Among the entries below, please repeat exactly and only the lines from the line containing "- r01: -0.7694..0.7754" to the line containing "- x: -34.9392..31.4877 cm", both lines included.

[INFORMATION PROVIDED]
__________

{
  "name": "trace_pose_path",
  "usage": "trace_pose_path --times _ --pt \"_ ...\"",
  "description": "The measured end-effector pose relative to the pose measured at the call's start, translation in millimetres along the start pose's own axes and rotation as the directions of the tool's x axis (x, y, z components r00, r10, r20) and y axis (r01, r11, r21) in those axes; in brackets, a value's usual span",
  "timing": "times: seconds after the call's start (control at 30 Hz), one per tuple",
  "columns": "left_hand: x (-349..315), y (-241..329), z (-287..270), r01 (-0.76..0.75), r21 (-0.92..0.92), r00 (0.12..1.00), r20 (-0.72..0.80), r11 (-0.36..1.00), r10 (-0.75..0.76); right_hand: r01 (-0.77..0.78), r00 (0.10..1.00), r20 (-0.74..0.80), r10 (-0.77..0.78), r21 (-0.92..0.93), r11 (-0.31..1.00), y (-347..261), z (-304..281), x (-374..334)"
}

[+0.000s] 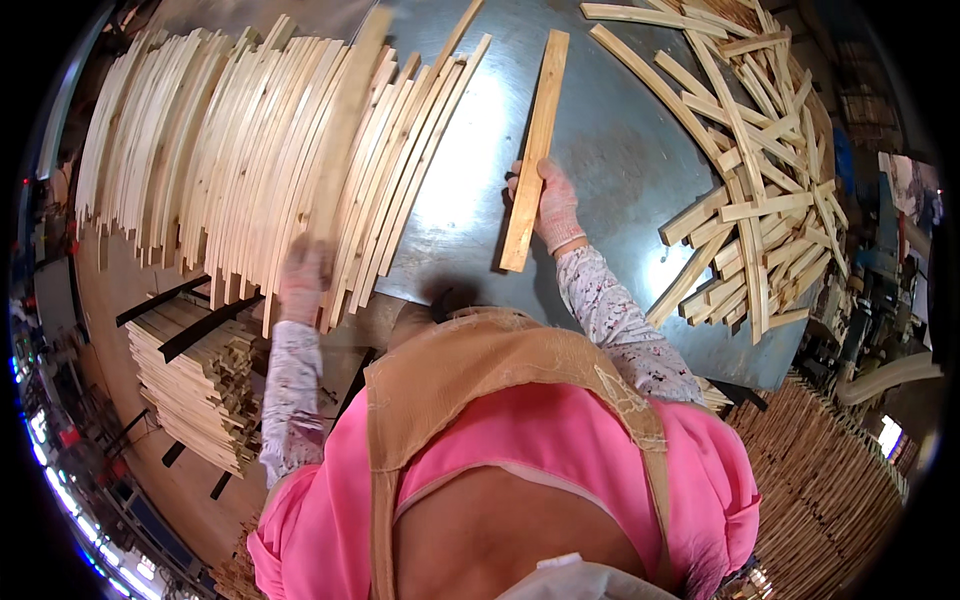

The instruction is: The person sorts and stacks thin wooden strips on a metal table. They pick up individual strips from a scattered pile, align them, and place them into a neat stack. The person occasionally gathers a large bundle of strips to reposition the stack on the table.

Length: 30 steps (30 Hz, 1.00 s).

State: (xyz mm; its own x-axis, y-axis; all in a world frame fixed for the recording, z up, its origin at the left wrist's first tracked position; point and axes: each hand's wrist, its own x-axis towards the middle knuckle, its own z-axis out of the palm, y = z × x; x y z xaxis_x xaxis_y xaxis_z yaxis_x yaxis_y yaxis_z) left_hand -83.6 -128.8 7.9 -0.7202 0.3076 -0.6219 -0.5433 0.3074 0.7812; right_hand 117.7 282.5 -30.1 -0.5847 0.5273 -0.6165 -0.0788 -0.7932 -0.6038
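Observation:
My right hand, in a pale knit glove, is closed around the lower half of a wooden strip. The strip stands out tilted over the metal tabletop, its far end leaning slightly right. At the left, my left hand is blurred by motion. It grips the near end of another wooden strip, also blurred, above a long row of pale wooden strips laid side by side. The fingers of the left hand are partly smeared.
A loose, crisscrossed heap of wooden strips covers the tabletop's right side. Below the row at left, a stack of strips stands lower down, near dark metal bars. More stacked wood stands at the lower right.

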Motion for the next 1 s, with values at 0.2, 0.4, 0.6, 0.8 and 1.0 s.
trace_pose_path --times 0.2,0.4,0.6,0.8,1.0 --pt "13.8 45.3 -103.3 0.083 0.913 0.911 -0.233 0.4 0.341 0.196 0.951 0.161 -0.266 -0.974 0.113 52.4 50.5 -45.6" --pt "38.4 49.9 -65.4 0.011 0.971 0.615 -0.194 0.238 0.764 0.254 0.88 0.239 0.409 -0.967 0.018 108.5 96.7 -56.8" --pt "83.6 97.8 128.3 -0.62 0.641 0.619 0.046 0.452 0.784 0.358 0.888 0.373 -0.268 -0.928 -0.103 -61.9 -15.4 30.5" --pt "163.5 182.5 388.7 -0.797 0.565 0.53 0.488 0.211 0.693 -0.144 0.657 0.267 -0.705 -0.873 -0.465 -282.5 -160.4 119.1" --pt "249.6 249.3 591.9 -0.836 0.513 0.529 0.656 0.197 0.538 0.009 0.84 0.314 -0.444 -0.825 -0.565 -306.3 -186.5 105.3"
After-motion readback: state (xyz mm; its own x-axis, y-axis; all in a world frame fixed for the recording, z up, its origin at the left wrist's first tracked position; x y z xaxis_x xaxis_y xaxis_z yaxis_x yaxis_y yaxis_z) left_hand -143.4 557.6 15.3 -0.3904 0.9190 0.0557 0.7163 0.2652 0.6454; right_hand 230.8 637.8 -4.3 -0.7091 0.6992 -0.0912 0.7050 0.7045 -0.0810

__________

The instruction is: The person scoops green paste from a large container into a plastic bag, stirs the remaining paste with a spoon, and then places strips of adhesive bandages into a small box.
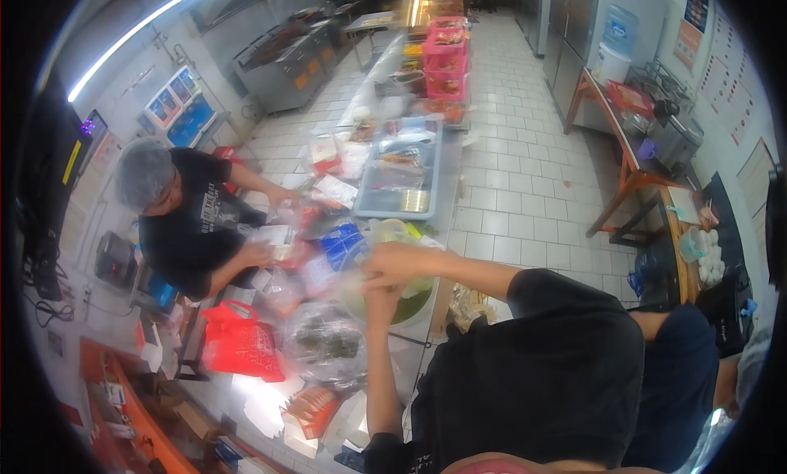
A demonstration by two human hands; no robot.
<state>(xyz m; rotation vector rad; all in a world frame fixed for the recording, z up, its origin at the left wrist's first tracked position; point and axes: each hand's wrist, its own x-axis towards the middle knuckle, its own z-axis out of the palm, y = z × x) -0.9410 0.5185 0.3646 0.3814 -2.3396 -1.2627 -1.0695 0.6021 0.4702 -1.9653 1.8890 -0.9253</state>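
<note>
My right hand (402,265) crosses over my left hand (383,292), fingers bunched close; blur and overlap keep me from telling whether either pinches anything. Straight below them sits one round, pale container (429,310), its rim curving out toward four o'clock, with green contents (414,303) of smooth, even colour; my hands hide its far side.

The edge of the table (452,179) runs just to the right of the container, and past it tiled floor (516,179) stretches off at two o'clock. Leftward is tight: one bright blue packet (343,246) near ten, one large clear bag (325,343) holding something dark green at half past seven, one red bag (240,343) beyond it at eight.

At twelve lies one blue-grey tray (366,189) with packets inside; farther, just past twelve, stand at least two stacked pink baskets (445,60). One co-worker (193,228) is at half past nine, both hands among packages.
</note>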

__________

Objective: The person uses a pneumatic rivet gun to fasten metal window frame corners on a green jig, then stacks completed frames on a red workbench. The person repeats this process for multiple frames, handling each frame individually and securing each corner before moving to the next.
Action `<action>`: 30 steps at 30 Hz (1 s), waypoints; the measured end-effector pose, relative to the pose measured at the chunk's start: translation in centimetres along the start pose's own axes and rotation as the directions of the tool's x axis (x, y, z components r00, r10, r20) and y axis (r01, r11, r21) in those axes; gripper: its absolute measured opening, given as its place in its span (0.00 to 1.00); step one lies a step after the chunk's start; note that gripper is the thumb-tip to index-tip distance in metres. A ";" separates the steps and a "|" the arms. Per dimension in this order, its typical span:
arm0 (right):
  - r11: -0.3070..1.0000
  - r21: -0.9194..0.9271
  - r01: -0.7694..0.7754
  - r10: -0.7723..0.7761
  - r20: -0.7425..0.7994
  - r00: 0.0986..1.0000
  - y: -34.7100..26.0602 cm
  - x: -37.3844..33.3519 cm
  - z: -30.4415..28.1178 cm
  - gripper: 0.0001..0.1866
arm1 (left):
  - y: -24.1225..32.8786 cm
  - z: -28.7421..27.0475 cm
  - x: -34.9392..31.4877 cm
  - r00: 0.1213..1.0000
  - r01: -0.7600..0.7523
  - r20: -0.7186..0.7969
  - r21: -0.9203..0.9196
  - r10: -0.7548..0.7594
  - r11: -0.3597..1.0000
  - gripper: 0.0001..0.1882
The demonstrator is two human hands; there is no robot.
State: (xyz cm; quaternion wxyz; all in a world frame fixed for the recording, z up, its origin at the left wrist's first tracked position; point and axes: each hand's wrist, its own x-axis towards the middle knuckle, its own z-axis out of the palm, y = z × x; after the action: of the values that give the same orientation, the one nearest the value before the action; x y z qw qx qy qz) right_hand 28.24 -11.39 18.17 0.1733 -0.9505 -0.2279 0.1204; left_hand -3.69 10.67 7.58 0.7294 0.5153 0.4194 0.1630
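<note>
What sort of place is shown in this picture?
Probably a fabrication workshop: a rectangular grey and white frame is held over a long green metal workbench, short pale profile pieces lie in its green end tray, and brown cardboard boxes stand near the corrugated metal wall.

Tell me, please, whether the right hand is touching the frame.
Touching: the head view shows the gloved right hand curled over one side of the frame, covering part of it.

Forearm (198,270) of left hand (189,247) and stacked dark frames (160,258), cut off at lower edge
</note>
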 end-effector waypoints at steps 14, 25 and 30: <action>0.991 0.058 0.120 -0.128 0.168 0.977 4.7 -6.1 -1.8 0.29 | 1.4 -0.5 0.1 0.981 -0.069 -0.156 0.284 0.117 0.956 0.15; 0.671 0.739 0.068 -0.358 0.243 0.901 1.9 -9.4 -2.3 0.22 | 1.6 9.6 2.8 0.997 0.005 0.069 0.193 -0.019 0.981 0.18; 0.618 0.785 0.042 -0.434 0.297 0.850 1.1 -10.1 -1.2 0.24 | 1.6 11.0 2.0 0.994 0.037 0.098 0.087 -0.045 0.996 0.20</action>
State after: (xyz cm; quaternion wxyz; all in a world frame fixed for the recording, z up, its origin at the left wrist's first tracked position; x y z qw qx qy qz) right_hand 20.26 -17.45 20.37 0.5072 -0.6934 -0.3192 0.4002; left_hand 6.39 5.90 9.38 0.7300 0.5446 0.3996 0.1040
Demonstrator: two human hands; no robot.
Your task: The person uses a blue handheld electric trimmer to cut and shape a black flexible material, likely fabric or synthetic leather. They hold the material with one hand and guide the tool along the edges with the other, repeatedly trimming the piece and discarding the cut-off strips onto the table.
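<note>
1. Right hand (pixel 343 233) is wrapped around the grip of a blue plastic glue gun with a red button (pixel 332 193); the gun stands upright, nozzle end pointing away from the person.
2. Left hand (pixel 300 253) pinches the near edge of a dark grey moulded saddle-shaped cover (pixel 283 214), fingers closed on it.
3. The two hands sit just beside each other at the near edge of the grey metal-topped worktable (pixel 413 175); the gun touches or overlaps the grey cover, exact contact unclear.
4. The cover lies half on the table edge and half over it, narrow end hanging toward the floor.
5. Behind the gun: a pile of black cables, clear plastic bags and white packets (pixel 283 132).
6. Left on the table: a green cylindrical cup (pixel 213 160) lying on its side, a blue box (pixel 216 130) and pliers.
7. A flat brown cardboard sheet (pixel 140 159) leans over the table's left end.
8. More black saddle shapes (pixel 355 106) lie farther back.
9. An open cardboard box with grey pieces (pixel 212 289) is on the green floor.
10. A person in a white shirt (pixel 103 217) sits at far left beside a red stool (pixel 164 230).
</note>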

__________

[ANSWER FOR THIS EXERCISE]
  - r01: -0.7694..0.7754
  - r10: -0.7723..0.7761
  - r20: -0.7425..0.7994
  - r00: 0.0986..1.0000
  - y: -34.7100..26.0602 cm
  - x: -37.3844..33.3519 cm
  - z: -30.4415..28.1178 cm
  - gripper: 0.0001..0.1866
arm1 (left):
  - y: -24.1225..32.8786 cm
  - z: -28.7421..27.0475 cm
  - x: -34.9392..31.4877 cm

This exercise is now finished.